Root Cause Analysis Questions
by Kevin McManus, Chief Excellence Officer and Systems Guy, Great Systems
How Great are Your Root Cause Analysis Questions?
In order to improve ANY process, you have to find and minimize the root causes of process waste. Most organizations would say that they know this. They could easily show you how they invest lots of time and money over time in attempt to do this. What they might struggle to do, however, is demonstrate to you the effectiveness of their current root cause analysis process. How do you find root causes? How effective are the root cause analysis questions your problem solvers ask?
The following root cause analysis questions represent those that I have been asked to comment on over the years:
When should a formal “root cause analysis” be conducted?
To effectively answer this question, we need to determine what is meant by the term ‘formal.’ Most people consider root cause analysis to be formal in nature if some tool, or set of tools, is used to help guide people towards the root causes of a problem (as opposed to simply standing around and relying on opinion). My personal definition goes a little further however.

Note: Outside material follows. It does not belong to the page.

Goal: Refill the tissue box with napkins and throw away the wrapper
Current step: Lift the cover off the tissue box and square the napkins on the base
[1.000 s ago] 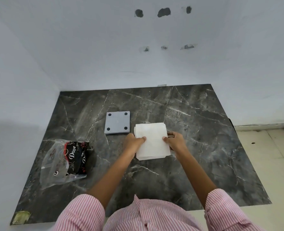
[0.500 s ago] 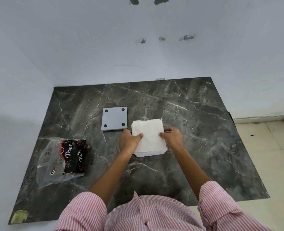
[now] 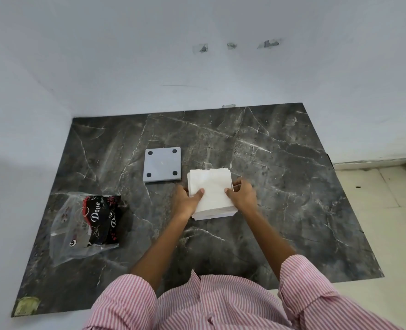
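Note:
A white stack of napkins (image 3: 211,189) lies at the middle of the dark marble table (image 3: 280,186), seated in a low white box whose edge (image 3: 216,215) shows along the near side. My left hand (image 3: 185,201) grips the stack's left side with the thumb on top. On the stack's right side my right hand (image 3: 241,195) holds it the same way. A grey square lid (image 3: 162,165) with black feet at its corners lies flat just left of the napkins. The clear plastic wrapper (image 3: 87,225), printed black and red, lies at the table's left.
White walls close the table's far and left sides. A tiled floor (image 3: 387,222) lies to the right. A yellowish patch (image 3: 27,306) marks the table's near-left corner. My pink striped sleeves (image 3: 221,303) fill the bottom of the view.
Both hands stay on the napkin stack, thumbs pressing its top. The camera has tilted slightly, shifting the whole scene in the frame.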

To me, a root cause analysis process is not formal unless that process uses facts to validate the selected root causes. Ideally, the same facts help guide the problem solvers towards a comprehensive list of possible root causes early in the process. Often, the list of possible root causes itself is much less than adequate. It could be that the belief systems, opinions, or knowledge base of the problem solver does not consider a sound list of root cause possibilities. If your list of possible root cause options is too short, you may consider human error and equipment failure to be at the ‘root cause’ level.

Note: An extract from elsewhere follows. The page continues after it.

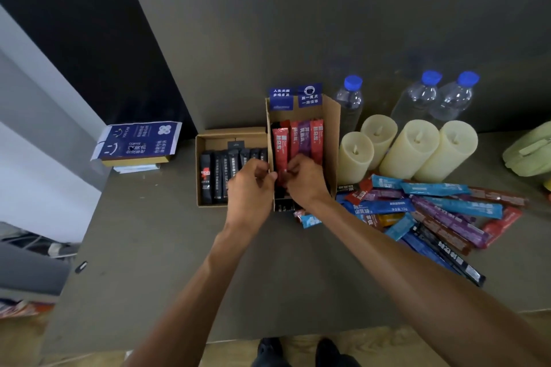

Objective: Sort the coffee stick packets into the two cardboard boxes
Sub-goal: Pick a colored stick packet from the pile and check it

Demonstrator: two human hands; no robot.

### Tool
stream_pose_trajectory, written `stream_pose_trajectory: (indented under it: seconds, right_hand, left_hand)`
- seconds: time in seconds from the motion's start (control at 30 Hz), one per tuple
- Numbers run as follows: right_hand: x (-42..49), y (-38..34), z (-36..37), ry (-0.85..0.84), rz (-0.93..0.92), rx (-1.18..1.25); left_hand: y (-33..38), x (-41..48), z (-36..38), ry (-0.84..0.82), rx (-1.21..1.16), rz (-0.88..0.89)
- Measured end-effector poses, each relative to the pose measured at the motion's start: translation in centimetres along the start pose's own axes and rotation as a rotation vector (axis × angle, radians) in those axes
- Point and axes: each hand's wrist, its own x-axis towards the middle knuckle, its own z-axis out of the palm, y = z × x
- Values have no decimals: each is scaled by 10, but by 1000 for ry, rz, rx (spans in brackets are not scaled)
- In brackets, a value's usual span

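Observation:
Two open cardboard boxes stand side by side at the table's back. The low left box (205, 138) holds a row of black stick packets (219, 176). The taller right box (332, 125) holds upright red and purple packets (307, 137). My left hand (250, 188) and my right hand (304, 180) meet at the wall between the boxes and both pinch the lower end of a red packet (281, 147) standing in the right box. A loose pile of blue, purple, red and black packets (441, 211) lies on the table to the right.
Four cream pillar candles (417, 149) and three blue-capped water bottles (350, 101) stand behind the pile. A blue printed box lid (137, 140) lies at the left. A green object (530, 155) sits at the right edge. My shoes show below the table's front edge.

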Motion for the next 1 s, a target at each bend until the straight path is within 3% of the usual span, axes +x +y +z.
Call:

When should “root cause analysis” be conducted on an equipment failure event?
Ideally, one should analyze all equipment problems. Unfortunately, few organizations, if any, have the resources to pursue this ideal in the short term. In turn, we must attack equipment problems from two perspectives. First, formally analyze all ‘major’ problems. Reference acceptable risk and error levels, along with cost thresholds, to help determine what ‘major’ means. Secondly, capture all ‘significant’ downtime problems (again, define the significance threshold) in a database for subsequent Pareto analysis. Finally, use formal root cause analysis on the biggest bar of the Pareto chart, just as you would do for a singular equipment problem.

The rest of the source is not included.